NO OFFER OR SOLICITATION

The information appearing on DHC ’s website is for informational purposes only and is not intended to and does not constitute an offer to sell, or the solicitation of an offer to subscribe for or buy, any securities or a solicitation of any vote or approval in any jurisdiction with respect to the merger or otherwise, nor shall there be any sale, issuance or transfer of securities in any jurisdiction in which such offer, solicitation or sale would be unlawful, prior to registration or qualification under the securities laws of any such jurisdiction. No offering of securities shall be made except by means of a prospectus meeting the requirements of Section 10 of the U.S. Securities Act of 1933, as amended.

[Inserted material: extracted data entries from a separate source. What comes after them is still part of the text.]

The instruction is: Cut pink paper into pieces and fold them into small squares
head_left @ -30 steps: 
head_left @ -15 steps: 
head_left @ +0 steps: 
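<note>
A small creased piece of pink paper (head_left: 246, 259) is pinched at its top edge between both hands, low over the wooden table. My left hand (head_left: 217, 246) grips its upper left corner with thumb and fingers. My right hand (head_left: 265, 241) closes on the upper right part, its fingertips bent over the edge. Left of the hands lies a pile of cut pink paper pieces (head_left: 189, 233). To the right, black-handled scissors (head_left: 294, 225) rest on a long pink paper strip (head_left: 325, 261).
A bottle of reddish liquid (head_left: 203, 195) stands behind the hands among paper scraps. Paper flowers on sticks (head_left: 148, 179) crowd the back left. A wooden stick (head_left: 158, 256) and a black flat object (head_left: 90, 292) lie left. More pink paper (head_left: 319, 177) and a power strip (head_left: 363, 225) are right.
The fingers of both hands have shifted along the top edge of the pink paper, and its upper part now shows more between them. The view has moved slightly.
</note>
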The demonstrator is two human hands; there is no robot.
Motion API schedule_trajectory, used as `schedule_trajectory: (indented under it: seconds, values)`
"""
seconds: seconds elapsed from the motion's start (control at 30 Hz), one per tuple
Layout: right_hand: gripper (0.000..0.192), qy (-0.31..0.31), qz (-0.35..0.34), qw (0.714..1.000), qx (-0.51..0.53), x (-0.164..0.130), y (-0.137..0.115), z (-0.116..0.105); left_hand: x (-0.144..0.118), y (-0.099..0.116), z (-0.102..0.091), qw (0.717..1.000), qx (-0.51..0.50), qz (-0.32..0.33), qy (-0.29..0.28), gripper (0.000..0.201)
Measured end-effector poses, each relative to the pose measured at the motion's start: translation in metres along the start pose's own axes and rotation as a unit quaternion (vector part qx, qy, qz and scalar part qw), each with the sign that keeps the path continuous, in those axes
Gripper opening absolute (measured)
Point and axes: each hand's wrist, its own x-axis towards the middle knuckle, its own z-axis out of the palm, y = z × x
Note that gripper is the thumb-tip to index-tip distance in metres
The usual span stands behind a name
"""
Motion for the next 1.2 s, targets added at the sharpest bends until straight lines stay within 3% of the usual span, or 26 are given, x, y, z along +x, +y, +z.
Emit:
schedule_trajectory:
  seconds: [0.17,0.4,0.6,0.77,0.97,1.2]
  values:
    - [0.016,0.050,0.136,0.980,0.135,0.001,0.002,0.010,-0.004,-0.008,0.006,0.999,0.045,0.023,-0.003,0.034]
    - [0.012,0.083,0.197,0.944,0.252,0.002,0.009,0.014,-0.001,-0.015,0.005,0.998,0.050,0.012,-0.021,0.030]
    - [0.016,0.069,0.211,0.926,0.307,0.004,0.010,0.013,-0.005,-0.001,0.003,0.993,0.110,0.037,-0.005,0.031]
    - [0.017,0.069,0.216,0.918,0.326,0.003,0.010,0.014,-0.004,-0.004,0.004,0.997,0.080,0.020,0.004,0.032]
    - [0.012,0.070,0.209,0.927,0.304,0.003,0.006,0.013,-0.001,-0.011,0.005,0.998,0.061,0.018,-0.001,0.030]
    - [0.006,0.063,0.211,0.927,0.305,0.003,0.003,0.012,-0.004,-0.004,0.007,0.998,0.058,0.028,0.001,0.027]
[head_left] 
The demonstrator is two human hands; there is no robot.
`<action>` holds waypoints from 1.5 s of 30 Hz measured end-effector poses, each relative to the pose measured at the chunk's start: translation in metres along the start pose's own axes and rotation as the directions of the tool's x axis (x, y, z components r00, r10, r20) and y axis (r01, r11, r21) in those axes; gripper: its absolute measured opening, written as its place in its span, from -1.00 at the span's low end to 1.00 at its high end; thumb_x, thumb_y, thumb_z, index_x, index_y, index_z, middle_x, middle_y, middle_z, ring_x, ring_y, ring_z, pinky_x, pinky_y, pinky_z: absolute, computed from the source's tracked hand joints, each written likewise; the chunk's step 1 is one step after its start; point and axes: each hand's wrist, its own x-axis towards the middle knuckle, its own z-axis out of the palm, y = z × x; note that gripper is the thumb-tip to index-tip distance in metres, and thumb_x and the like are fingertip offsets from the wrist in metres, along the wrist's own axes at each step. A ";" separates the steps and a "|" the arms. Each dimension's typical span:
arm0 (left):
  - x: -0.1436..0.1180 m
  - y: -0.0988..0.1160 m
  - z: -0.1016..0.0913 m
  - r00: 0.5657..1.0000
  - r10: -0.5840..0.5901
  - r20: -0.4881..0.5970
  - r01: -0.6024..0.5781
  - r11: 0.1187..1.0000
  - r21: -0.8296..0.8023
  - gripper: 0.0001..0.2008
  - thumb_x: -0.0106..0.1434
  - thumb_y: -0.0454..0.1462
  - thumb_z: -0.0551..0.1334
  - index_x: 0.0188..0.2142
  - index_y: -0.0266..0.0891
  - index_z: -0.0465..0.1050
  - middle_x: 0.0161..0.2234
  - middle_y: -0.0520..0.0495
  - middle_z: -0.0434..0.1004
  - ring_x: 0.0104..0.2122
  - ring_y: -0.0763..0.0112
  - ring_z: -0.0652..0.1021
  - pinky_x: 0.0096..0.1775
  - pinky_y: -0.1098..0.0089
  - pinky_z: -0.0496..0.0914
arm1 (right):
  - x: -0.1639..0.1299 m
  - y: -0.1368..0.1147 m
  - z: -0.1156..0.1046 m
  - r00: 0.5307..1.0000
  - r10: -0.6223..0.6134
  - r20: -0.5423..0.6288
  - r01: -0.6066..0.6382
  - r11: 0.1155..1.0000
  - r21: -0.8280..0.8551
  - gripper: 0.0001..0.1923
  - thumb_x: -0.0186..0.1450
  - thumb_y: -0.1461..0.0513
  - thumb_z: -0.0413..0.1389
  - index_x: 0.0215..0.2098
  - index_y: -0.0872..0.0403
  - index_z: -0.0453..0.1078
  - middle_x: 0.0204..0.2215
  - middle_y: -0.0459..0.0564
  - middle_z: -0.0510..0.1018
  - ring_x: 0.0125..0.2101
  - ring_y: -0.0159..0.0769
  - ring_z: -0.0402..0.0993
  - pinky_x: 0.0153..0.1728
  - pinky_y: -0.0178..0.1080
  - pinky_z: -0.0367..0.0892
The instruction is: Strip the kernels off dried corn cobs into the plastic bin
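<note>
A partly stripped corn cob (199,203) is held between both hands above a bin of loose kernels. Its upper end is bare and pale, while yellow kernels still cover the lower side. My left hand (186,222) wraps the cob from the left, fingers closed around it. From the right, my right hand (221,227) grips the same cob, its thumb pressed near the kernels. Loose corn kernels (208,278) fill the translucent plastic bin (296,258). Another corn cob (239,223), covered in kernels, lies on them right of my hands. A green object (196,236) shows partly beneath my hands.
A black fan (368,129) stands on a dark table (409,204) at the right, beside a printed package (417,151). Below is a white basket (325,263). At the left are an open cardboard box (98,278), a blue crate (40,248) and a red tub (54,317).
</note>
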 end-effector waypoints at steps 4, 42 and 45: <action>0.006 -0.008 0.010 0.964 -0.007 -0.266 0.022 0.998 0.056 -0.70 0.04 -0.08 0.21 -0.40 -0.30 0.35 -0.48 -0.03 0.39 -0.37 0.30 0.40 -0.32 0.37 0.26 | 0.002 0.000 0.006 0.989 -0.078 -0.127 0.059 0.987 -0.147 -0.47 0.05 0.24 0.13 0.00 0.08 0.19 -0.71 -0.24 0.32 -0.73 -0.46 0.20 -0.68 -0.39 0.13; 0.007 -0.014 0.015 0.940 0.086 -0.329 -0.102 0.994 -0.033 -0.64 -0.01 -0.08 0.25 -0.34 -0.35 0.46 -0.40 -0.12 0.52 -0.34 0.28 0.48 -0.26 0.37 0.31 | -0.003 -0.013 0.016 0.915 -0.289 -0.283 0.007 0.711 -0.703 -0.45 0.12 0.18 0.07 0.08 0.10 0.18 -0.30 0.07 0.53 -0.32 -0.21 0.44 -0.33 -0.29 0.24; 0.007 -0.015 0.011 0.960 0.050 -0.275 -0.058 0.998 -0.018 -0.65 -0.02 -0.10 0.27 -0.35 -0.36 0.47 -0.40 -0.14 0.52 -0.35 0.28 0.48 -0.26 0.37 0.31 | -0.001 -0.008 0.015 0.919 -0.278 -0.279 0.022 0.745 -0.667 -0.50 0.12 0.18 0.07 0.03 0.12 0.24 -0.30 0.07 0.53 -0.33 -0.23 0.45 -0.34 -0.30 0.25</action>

PARTICIPANTS IN THE SOLICITATION

DHC and certain of its trustees and executive officers, OPI and certain of its trustees and executive officers, and RMR, the manager of DHC and OPI, and its parent and certain of their respective directors, officers and employees may be deemed to be participants in the solicitation of proxies from DHC’s and OPI’s shareholders in connection with the merger. Certain information regarding these trustees, executive officers, directors, officers and employees and a description of their direct and indirect interests are set forth in the registration statement and the joint proxy statement/prospectus filed with the SEC by DHC and/or OPI. Information about DHC’s trustees and executive officers is also included in the proxy statement for DHC’s 2023 annual meeting of shareholders, which was filed with the SEC on April 20, 2023. Information about OPI’s trustees and executive officers is included in the proxy statement for OPI’s 2023 annual meeting of shareholders, which was filed with the SEC on April 6, 2023. Copies of the foregoing documents may be obtained as provided above.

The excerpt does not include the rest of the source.